Mais il reste immobile, jusqu'à ce que ses doigts soient propres et que Winter se relève. Winter lui tourne le dos, il n'a pas le droit de lui tourner le dos. Mais c'est juste pour aller s'asseoir sur leur peinture, leur mare de sang, l'observant alors que sa main va et vient le long de son sexe. « I'm yours, Han. Come and take me. »
Il est à lui. À lui. À LUI. Juste à lui. Hannibal a l'impression que son coeur va exploser et c'est une impression tellement humaine qu'elle en est nauséeuse. Il a le droit de bouger maintenant alors il s'exécute: l'instant suivant, il est sur Winter, écrasant ses lèvres sur les siennes, ses dents déchirant ses lèvres quand sa langue ne part pas à la conquête de la sienne, une main écrasée sur le sol pour se maintenir en équilibre au-dessus de lui alors que l'autre rejoint la sienne autour de son membre, accompagnant ses mouvements avec plus de brutalité. Il a l'impression qu'il va exploser, qu'il y a trois mille feux d'allumés dans ses veines, sous sa peau. Il déteste ça. Il adore Winter.
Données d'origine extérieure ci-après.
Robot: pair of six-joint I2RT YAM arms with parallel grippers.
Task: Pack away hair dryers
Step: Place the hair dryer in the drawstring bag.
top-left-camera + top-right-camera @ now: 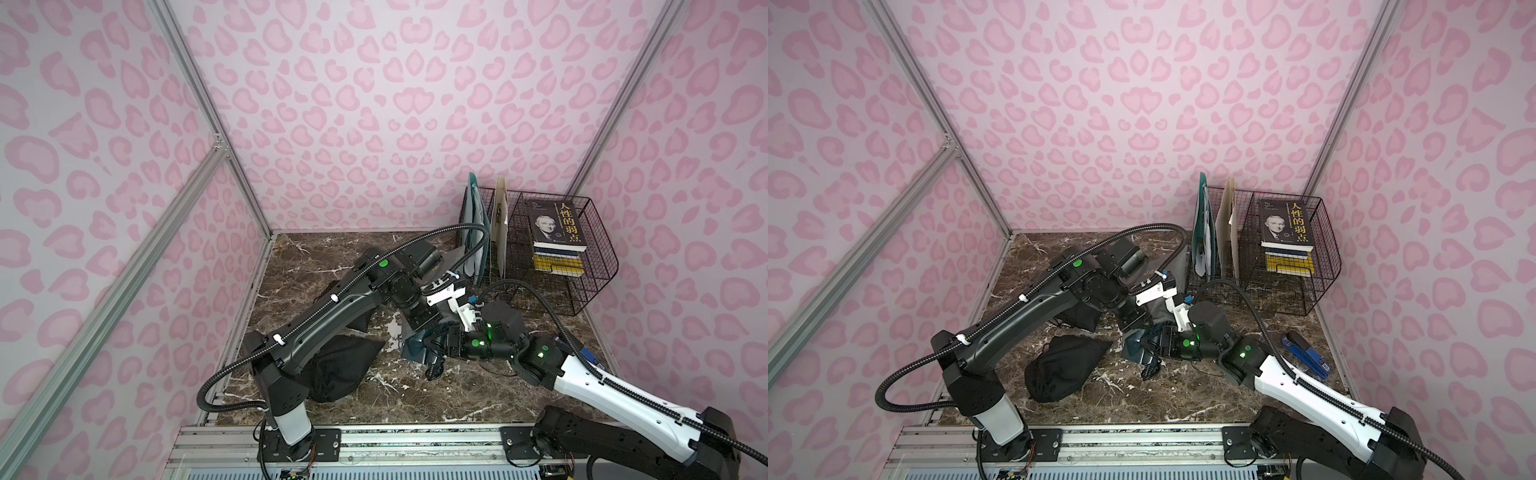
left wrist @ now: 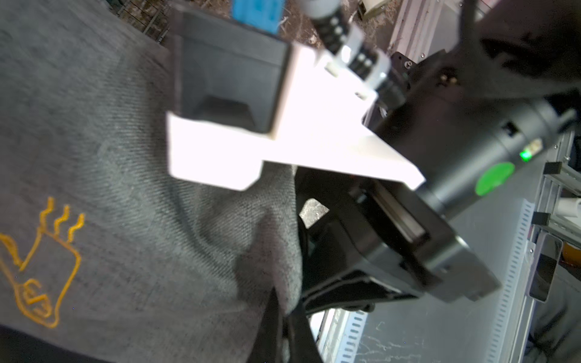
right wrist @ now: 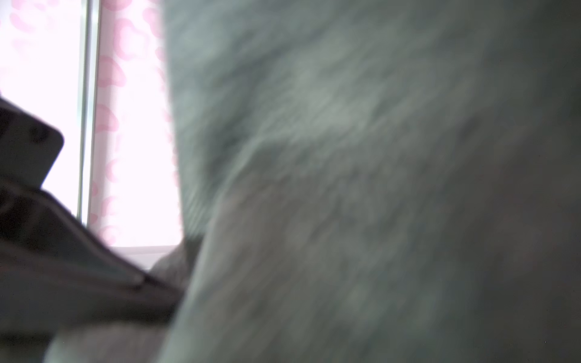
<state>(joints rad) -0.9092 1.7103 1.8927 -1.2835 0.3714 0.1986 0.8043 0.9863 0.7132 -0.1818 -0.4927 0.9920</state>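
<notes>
The left gripper (image 2: 283, 306) is shown shut on the edge of the grey pouch (image 2: 151, 176), while the dark teal hair dryer (image 1: 1136, 347), mid-table, is half hidden by the right gripper (image 1: 1155, 348), whose opening cannot be told.

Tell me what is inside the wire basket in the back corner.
A stack of books lies in the wire basket; the top book has a dark cover with a man's portrait. The lower books show only edges; their covers are hidden.
</notes>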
Il n'a toujours pas enlevé son pantalon alors il se contente de poser la main de Winter sur la bosse formée au niveau de son propre sexe, alors que ses lèvres se perdent sur sa mâchoire, dans son cou et c'est à son tour de lécher, de sucer, de mordre jusqu'à ce que le sang envahisse sa bouche, jusqu'à ce que Winter gémisse un peu dans le fond de sa gorge. “ Take me? ” gronde-t-il contre sa peau, en la relâchant, sa main autour de son sexe toujours plus brusque, rapide et violente, avant de se perdre plus bas pour aller titiller son entrée, avant d'y rentrer un doigt avide, déjà. “ You whore, ” gronde-t-il, désapprouvant apparemment, pour une seule et bonne raison: Winter l'a demandé, alors il ne le lui donnera pas. Juste pour qu'il “ beg ” supplie, juste pour qu'il le supplie, juste pour qu'il se soumette à lui, encore et encore. Ou alors qu'il se révolte — c'est encore plus drôle, dans ces cas-là. “ Beg for me, répète-t-il, you little whore.